EXERCISE DETAILS
Repeat the lines below exactly as written, please, from the line with "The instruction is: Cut" to the line with "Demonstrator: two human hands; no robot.", both lines included, and no others.

___ ENTRIES SUPPLIED

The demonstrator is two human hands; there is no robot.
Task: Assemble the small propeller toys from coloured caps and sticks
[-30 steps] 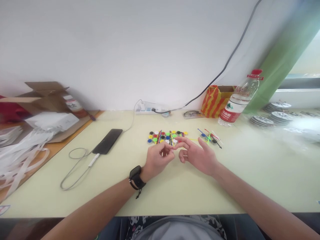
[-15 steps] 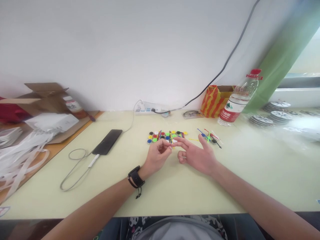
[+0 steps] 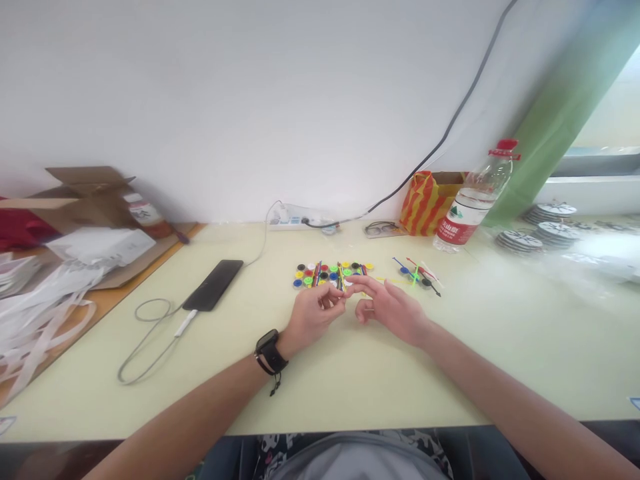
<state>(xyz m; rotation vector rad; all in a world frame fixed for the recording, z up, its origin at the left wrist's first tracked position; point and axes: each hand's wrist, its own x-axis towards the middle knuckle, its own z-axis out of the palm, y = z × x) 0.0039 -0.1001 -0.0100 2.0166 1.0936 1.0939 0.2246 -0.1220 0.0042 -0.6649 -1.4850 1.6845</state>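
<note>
My left hand (image 3: 312,315), with a black watch (image 3: 270,350) on its wrist, is closed in a pinch over the table. Its thumb and fingertips meet the tip of a finger on my right hand (image 3: 395,313). Anything between them is too small to make out. The right hand's upper fingers stretch out toward the left, while a lower finger is bent. Just beyond both hands lie several small coloured round pieces (image 3: 308,281) in rows, with thin coloured sticks (image 3: 317,273) between them. Farther right, several coloured arrow-shaped pointers (image 3: 415,275) lie crossed over more round pieces.
A phone (image 3: 214,285) with a white cable lies left on the table (image 3: 280,407). Behind stand a power strip (image 3: 287,221), glasses (image 3: 381,229), a striped bag (image 3: 421,207) and a large water bottle (image 3: 463,217). Stacked discs (image 3: 520,241) are far right; cardboard (image 3: 90,193) is left.
My right thumb has lowered toward the other fingers. My left hand keeps its pinch at the right fingertip, and the view has shifted slightly.
</note>
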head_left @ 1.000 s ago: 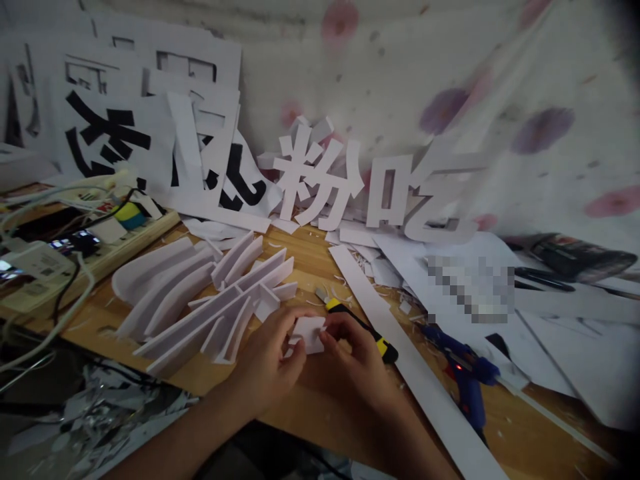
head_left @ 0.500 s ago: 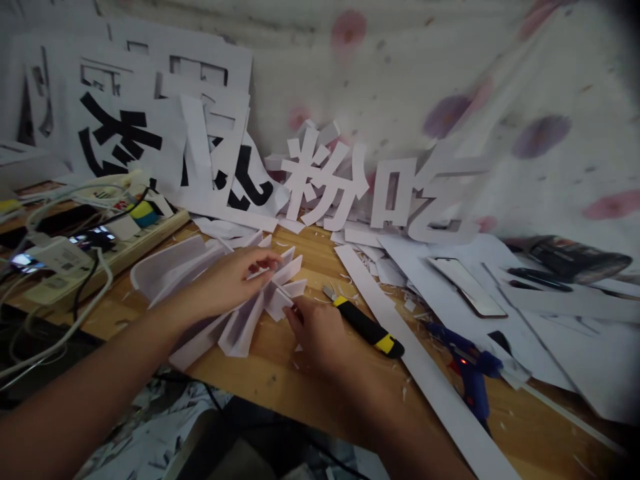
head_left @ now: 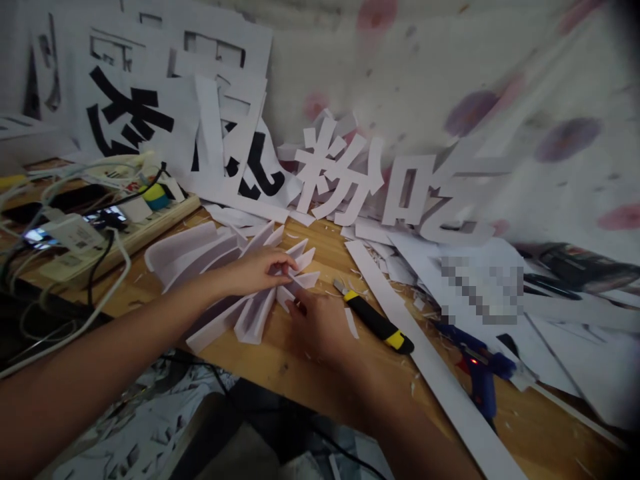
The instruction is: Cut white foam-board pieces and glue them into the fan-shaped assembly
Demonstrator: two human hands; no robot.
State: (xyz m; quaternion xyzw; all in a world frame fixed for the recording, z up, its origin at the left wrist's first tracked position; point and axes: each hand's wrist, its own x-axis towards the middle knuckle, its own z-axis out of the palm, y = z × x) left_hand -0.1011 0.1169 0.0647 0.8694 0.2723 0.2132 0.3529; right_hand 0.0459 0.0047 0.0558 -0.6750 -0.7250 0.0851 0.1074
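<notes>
A white letter shape with thin upright walls [head_left: 251, 320], seemingly board or plastic, lies on the wooden table [head_left: 280, 373]. My left hand [head_left: 263, 270] reaches over it, thumb and fingers curled together at the walls near its right end. Just to the right, my right hand [head_left: 323, 323] pinches at the same end from the near side. Its fingertips are partly hidden, so any small piece between them cannot be made out. A yellow and black utility knife [head_left: 377, 320] lies beside my right hand, blade pointing toward the letter. Near that wrist is a small white scrap [head_left: 351, 323].
A long white strip [head_left: 435, 373] runs down the table, with a blue glue gun [head_left: 480, 373], its red light on, to the right. Cut-out white characters [head_left: 340, 173] stand behind. At left, a power strip [head_left: 165, 217] carries tangled cables. Scraps litter the floor [head_left: 135, 427].
The camera view has swung slightly, so everything sits farther right. My right fingers have moved in closer to my left fingertips at the letter's walls. The white scrap now shows beside my right hand.
</notes>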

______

EXERCISE ANSWER
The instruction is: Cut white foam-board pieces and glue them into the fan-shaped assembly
Demonstrator: two human hands; no robot.

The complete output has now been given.